Starting at the first line of the data, print every line up to and including the one with "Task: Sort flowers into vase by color", but no pictures.
= Beginning of Section =
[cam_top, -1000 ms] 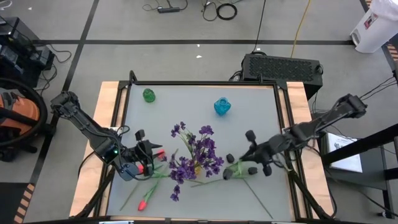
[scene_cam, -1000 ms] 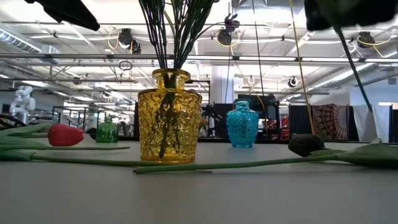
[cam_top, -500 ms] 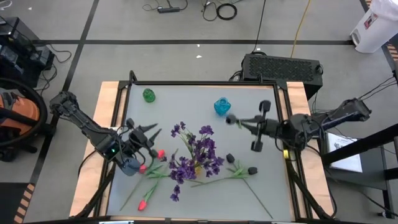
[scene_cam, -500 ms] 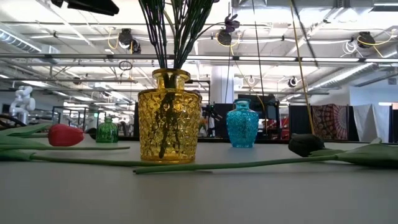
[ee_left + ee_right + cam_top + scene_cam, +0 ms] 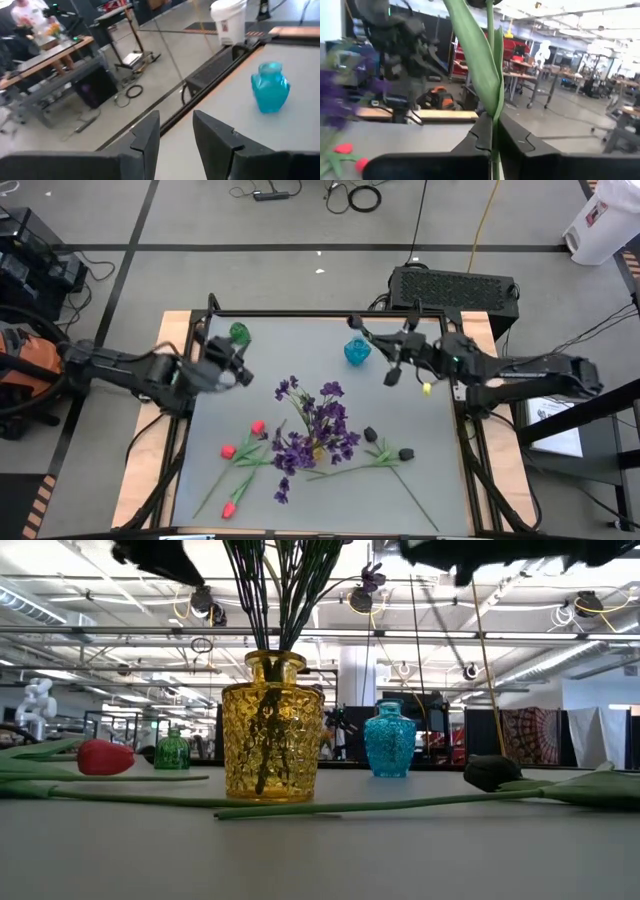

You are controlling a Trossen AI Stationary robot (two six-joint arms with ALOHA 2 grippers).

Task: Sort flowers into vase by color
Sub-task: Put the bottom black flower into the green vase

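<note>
Flowers are only partly sorted, as you can judge from the table: the purple sprays (image 5: 318, 425) already stand in the yellow vase (image 5: 272, 730) near the table's middle, their dark stems bunched in its neck in the low view, while the blue vase (image 5: 357, 351) and the small green vase (image 5: 239, 333) at the far side look empty from above. Still loose on the table (image 5: 420, 495) are three red tulips (image 5: 257, 427) on the left arm's side of the yellow vase and two black-headed blooms (image 5: 404, 453) on the right arm's side, so most of the sorting is, by my reading, still ahead of you. Your right gripper (image 5: 376, 346) hangs above the far edge of the table just beside the blue vase, its jaws pressed together on a green flower stem (image 5: 491, 60); in the right wrist view that stem and its long leaf rise straight out from between the two fingers, and the head is cut off by the picture's edge, so its colour cannot be told there. Which vase it belongs in I cannot say for certain, though the blue one is nearest. Your left gripper (image 5: 222, 368) hovers near the green vase on the left side, jaws standing apart with nothing between them, and the blue vase shows well ahead of it in its own wrist view.
</note>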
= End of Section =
● RESPONSE:
[cam_top, -1000 ms] 
[scene_cam, -1000 ms] 
[cam_top, -500 ms] 
[scene_cam, -500 ms] 
[ee_left + ee_right + cam_top + scene_cam, +0 ms] 

You are controlling a Trossen AI Stationary robot (two six-joint arms with ALOHA 2 grippers).

Task: Sort flowers into vase by color

Work on this exercise has been finished.